Whats wrong with being your own Certificate Authority and self-signing for your email encryption?

Question

Is there any real reason to use a 3rd party Certificate Authority for your own email security?

( meaning using S/MIME )

I found I am able to become my own CAuthority and create my own self-signed root certificates...and they work just fine installed on my machines and mobile devices.

Is there a compelling reason to use a 3rd party's paid certificates instead of my own self-generated and signed ones that I control?

I keep thinking - the person or entity I most trust with the authority of my validated encrypted emails... is ME!... why would I let an additional un-verifiable by me entity into that chain of communication? - if who Im sending emails to is others who know me and trust that its me..? and why would I PAY them?

I can understand if the communication is between my commercial website and unknown outside individuals who don't know me and are transacting money... but for personal email? between family and well known friends or co-wokers?

Is there something else I don't understand about public-private key encryption that makes having a validated big 3rd party give me the certificates worth paying for?

I understand the need for SSL 3rd party verify when dealing with commerce on websites or trusting websites with your secure connectivity.
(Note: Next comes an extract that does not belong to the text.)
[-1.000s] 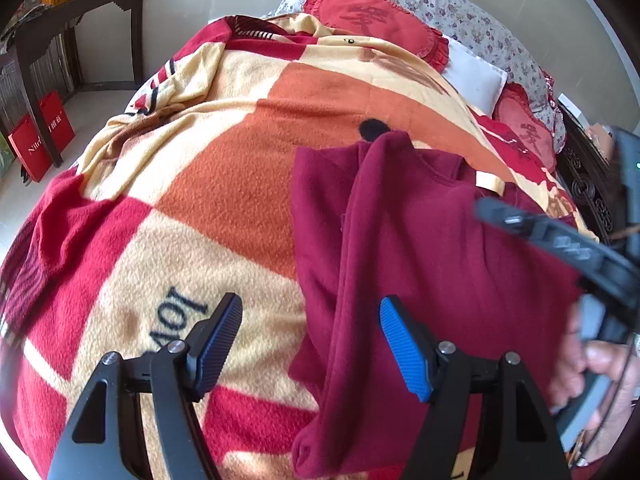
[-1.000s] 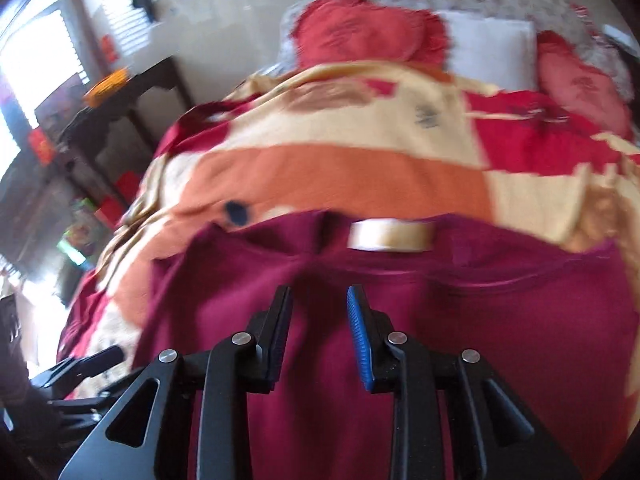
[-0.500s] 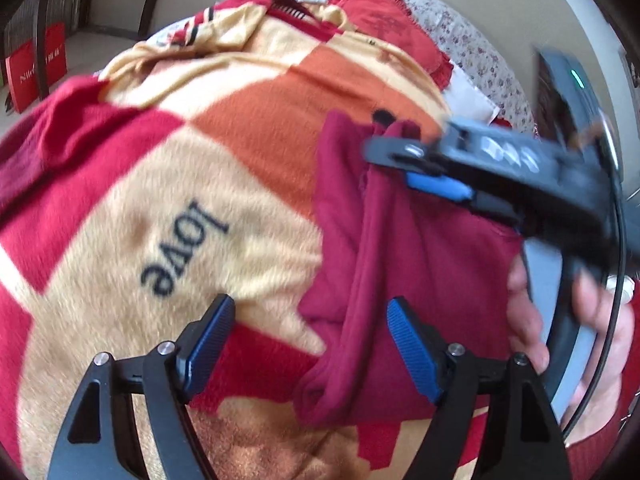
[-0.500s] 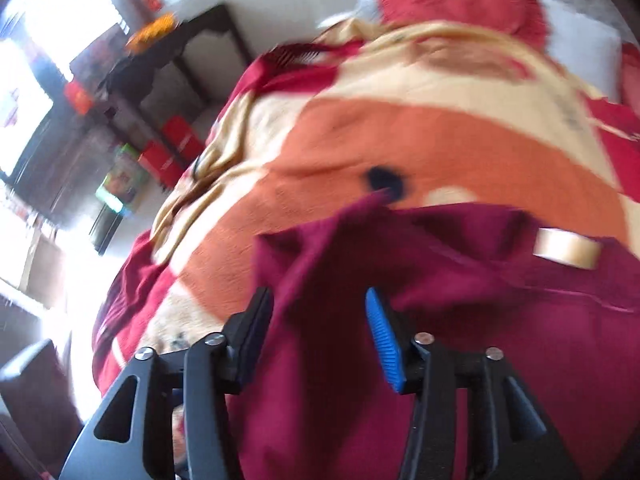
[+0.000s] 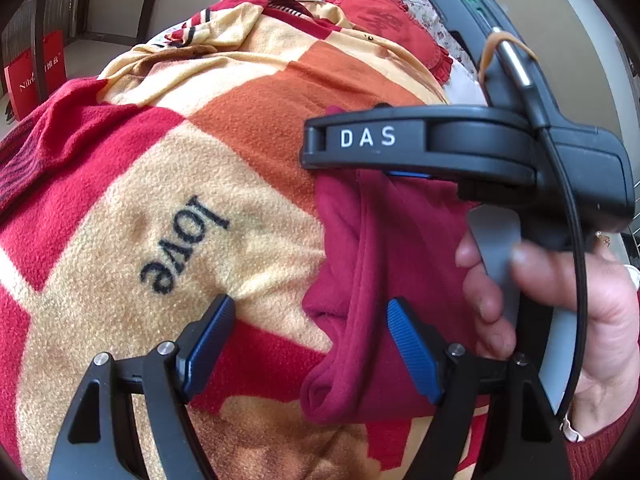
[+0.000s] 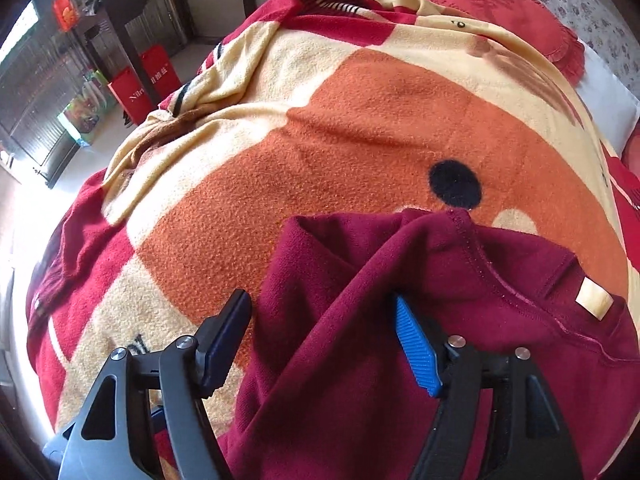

But between individuals? it seems different...individuals that you know personally even more different. No?

Answer 1

The only reason to use an external CA is so that there's a shared trust root between you and another party. If you control all the machines such as in a domain, then there's no reason at all you can't use your own CA. We have our own domain CA for Exchange. It's actually a lot easier than an external CA because the servers and clients will get the CA certs automatically.

Answer 2

this article describes it pretty well:

http://www.davidpashley.com/articles/cert-authority.html

and this one is really good too - look at the sidebar commentary:

http://www.area536.com/projects/be-your-own-certificate-authority-with-openssl/

he doesn't specifically mention SMIME email - but I think it falls under this category.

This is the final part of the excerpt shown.